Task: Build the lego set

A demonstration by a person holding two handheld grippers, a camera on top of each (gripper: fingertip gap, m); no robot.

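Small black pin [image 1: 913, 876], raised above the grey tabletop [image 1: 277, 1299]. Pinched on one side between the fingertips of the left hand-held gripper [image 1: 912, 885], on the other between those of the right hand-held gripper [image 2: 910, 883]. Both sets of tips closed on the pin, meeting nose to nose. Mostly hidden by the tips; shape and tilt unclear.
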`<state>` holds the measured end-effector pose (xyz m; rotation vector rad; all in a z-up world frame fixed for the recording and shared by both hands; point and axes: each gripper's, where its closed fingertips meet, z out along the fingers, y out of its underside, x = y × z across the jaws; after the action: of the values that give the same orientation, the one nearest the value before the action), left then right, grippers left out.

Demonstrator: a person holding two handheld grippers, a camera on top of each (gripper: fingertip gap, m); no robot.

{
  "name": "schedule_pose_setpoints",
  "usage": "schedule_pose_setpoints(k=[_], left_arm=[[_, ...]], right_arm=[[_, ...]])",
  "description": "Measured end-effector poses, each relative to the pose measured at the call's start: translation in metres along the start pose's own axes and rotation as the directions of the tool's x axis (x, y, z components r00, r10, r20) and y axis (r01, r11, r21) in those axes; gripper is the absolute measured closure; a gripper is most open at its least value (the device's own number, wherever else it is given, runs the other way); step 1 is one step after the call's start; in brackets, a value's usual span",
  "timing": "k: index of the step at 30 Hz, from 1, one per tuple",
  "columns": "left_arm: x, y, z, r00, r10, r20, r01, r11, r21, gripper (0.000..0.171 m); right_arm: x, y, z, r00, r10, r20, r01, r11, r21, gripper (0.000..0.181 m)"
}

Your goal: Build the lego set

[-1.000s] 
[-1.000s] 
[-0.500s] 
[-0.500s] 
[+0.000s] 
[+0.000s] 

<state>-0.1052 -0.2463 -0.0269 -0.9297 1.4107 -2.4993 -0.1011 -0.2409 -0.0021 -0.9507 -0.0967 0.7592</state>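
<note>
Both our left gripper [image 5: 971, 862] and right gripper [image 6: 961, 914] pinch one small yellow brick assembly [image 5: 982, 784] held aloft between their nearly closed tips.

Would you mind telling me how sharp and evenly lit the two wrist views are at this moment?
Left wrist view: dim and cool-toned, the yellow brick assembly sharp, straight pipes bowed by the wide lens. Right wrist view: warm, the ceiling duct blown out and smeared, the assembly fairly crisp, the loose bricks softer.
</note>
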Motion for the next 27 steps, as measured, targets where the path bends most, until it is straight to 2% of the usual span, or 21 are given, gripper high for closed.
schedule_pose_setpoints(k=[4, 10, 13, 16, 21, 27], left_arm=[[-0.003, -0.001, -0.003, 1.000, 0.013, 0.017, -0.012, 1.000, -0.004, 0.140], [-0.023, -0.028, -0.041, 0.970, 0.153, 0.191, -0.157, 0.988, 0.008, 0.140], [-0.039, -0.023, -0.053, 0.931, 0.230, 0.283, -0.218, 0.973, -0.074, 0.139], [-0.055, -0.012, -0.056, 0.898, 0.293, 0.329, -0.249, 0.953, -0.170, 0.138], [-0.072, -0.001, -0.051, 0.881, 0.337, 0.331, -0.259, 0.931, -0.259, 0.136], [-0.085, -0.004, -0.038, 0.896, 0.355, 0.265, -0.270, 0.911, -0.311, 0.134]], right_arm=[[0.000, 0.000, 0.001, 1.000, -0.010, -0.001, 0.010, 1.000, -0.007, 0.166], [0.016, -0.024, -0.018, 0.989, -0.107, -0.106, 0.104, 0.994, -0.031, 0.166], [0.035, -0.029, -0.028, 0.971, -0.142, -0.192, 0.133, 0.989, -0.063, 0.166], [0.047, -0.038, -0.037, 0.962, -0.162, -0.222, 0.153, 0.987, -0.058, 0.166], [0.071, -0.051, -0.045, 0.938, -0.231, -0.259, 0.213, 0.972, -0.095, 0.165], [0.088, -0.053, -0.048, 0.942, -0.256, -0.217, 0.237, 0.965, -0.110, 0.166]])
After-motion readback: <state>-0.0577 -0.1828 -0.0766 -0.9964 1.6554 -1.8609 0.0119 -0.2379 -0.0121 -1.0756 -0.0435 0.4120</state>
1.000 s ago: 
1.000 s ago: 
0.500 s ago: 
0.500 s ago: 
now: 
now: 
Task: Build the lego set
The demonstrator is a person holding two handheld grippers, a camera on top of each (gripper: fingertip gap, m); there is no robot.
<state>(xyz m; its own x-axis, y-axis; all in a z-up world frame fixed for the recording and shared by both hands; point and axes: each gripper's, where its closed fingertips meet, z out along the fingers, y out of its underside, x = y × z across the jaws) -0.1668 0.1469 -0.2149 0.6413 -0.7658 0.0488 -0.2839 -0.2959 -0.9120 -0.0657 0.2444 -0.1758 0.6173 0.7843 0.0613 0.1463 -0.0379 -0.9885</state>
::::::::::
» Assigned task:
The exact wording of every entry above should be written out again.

» Answer to the problem:
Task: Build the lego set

A demonstration by a person holding two handheld grippers, a camera on top of each (gripper: fingertip gap, m); no robot.

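Small black pin [image 1: 913, 876], raised above the grey tabletop [image 1: 277, 1299]. Pinched on one side between the fingertips of the left hand-held gripper [image 1: 912, 885], on the other between those of the right hand-held gripper [image 2: 910, 883]. Both sets of tips closed on the pin, meeting nose to nose. Mostly hidden by the tips; shape and tilt unclear.
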`<state>` holds the measured end-effector pose (xyz m; rotation vector rad; all in a z-up world frame fixed for the recording and shared by both hands; point and axes: each gripper's, where its closed fingertips meet, z out along the fingers, y out of its underside, x = y × z across the jaws; after the action: of the values that give the same orientation, the one nearest the value before the action), left then right, grippers left out.

Demonstrator: a person holding two handheld grippers, a camera on top of each (gripper: fingertip gap, m); no robot.

{
  "name": "schedule_pose_setpoints",
  "usage": "schedule_pose_setpoints(k=[_], left_arm=[[_, ...]], right_arm=[[_, ...]])",
  "description": "Measured end-effector poses, each relative to the pose measured at the call's start: translation in metres along the start pose's own axes and rotation as the directions of the tool's x axis (x, y, z components r00, r10, r20) and y axis (r01, r11, r21) in those axes; gripper is the absolute measured closure; a gripper is most open at its least value (the device's own number, wherever else it is given, runs the other way); step 1 is one step after the call's start; in brackets, a value's usual span",
  "timing": "k: index of the step at 30 Hz, from 1, one per tuple",
  "columns": "left_arm: x, y, z, r00, r10, r20, r01, r11, r21, gripper (0.000..0.171 m); right_arm: x, y, z, r00, r10, r20, r01, r11, r21, gripper (0.000..0.181 m)"
}

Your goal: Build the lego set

[-1.000s] 
[-1.000s] 
[-0.500s] 
[-0.500s] 
[+0.000s] 
[+0.000s] 

<state>-0.1052 -0.2463 -0.0269 -0.9297 1.4107 -2.4993 -0.1011 -0.2409 -0.0021 -0.9507 -0.0967 0.7592</state>
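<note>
Both our left gripper [image 5: 971, 862] and right gripper [image 6: 961, 914] pinch one small yellow brick assembly [image 5: 982, 784] held aloft between their nearly closed tips.

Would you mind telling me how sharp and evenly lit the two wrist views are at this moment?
Left wrist view: dim and cool-toned, the yellow brick assembly sharp, straight pipes bowed by the wide lens. Right wrist view: warm, the ceiling duct blown out and smeared, the assembly fairly crisp, the loose bricks softer.
</note>
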Motion for the next 27 steps, as measured, targets where the path bends most, until it is straight to 2% of the usual span, or 21 are given, gripper high for closed.
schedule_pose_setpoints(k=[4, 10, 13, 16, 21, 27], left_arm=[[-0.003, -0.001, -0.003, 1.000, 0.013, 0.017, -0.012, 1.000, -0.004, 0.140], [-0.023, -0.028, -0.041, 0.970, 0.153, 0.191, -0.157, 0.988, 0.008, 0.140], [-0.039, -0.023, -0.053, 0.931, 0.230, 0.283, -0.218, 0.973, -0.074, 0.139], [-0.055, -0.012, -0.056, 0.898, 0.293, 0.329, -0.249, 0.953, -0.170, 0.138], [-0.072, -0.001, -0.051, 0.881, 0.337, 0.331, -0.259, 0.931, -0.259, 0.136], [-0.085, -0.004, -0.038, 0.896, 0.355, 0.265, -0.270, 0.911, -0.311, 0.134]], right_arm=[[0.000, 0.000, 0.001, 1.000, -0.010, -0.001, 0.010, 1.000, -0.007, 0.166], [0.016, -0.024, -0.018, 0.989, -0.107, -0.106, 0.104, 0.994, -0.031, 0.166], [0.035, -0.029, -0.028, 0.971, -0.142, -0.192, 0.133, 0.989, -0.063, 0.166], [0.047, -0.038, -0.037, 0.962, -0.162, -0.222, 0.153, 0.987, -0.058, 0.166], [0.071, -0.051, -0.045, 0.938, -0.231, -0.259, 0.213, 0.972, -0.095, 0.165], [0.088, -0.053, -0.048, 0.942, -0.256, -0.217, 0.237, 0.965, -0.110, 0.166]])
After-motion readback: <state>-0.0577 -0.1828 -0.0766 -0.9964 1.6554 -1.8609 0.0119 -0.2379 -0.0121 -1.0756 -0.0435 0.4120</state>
1.000 s ago: 
1.000 s ago: 
0.500 s ago: 
0.500 s ago: 
now: 
now: 
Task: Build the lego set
The demonstrator is a person holding two handheld grippers, a camera on top of each (gripper: fingertip gap, m); there is no robot.
<state>(xyz m; its own x-axis, y-axis; all in a z-up world frame fixed for the recording and shared by both hands; point and axes: each gripper's, where its closed fingertips meet, z out along the fingers, y out of its underside, x = y × z across the jaws) -0.1668 0.1469 -0.2149 0.6413 -0.7658 0.0488 -0.2839 -0.2959 -0.9120 -0.0657 0.2444 -0.1758 0.6173 0.7843 0.0613 0.1463 -0.0379 -0.9885</state>

There is nothing more to this exercise.